Multiple server types in one process?

I’ve recently started using Caddy to serve my personal website, and I love it - so much configuration just disappears :smiley: - and I’m looking into using it for DNS, and possibly other stuff too.

Do I actually need two processes for this? If I compile a caddy with both DNS and HTTP support, it would be nice to have them in a single process. Certainly not essential, though.

Looking to the future, I’d quite like to add more server types - a generic TCP proxy for SSL termination comes to mind immediately - but the attraction of that is lessened considerably if I need to run multiple processes for it :confused:

Why do you need them in one process?

I don’t need them to be (although I could construct some weird SNI shared port edge cases that would require it). It’s just a matter of how I prefer to organise things.

To me, it makes more sense to have a process per organisational unit (roughly, domain name) than a process per type of server. I could have N*M processes - one per server type, per domain - but the organisational overhead of that quickly becomes worrisome.

Then there’s the matter of configuration. I suppose in the long run, I’m looking to a bright future where I have a single Caddyfile+ that contains HTTP and DNS configuration - perhaps looking a little like:

example.com {
    http {
        ... 
    } 

    dns {
        ...
    }

    tlsproxy {
        ...
    }
}

I’m also quite used to NGINX, which lets you do HTTP, IMAP and generic TCP proxying all in the same process, so this just feels natural to me.

Mostly, though, this comes about because I love having my lets-encrypt certificates managed automatically for me by caddy, but I’m not just using them for HTTP. DNS doesn’t use them, so having separate DNS and HTTP processes isn’t a big deal, but a generic TLS-terminating TCP proxy is another matter.

It would let me do away with my current system of copying the files somewhere else for IMAP and SMTP, in favour of having Caddy doing the decryption, forwarding to my mail servers as unencrypted TCP (it’s all on localhost :smiley:).

But then my configuration is split out across more files than I like, and I have to manage more processes than I like, and how well does caddy deal with sharing the certificate cache between multiple caddy processes anyway?

We’re working on functionality that will make it possible for Caddy to share the certificate storage between multiple processes.

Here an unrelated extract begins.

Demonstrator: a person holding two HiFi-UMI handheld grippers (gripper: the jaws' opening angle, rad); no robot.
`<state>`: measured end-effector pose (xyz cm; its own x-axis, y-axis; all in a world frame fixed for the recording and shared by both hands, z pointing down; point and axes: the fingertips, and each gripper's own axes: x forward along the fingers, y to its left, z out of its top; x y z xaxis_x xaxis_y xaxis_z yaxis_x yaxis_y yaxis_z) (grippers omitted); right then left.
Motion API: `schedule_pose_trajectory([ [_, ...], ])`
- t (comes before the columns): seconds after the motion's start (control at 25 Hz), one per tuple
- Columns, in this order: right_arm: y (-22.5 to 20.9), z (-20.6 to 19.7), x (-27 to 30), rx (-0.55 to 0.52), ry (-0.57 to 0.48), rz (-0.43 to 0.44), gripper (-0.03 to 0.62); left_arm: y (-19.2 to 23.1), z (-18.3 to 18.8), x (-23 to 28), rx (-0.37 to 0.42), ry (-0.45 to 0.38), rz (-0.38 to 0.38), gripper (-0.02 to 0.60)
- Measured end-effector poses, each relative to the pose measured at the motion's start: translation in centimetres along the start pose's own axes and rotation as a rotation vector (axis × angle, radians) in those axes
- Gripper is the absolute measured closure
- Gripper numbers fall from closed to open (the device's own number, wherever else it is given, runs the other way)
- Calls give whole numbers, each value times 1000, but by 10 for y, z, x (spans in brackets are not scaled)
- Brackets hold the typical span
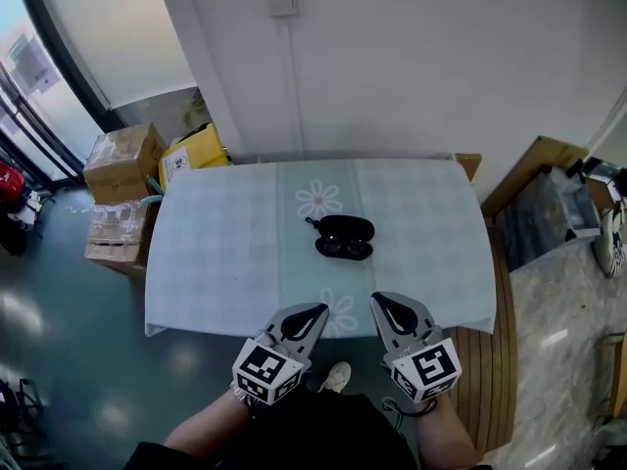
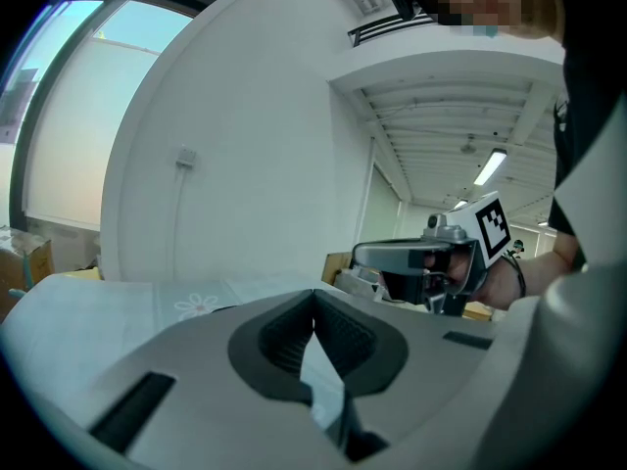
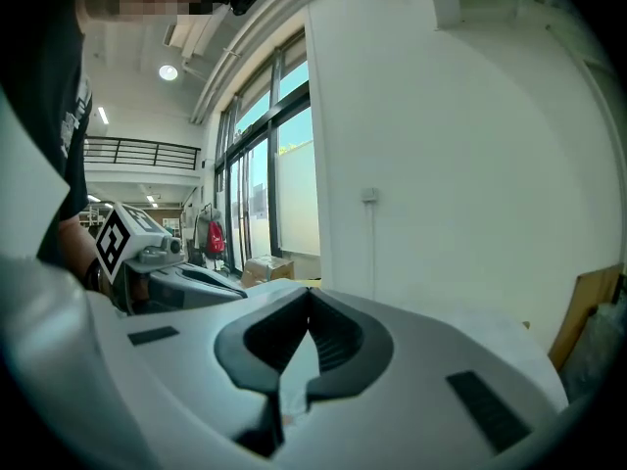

It just won’t be ready for a while yet.

I suppose with lots of careful effort, I could envision starting caddy with multiple Caddyfiles at once, each one associated with a server type.

You make a pretty good case, and the example Caddyfile you gave does look like a neat way of doing things, but it seems to me like this is a topic of opinion. I imagine it would take much rewriting just in terms of parsing the Caddyfile, as one example, and would Caddy maintain backwards compatibility with our current Caddyfile layout? Starting with multiple Caddyfiles sounds like an interesting compromise if the objective was purely to have the server running in a single process, but it sounds to me like you also want centralized configuration (as you mention, with an organisational unit effectively being the domain name).

Proposal: if caddy is started with a single servertype, the caddyfile operates as it does currently. Everything is implicitly scoped with that server type.

If it’s started with multiple servertypes, all directives must be explicitly enclosed in a servertype block at some point. Each server only gets the directives for its type.

I guess I should do this generic TLS proxy and then have a try at making this work, rather than just talking about it :smiley: :smiley: :smiley:

I could probably do the scheme above as a “multi-server” server type, actually.

Your proposed syntax won’t work though, some server types have no notion of hostnames or sites or web addresses or whatever they are.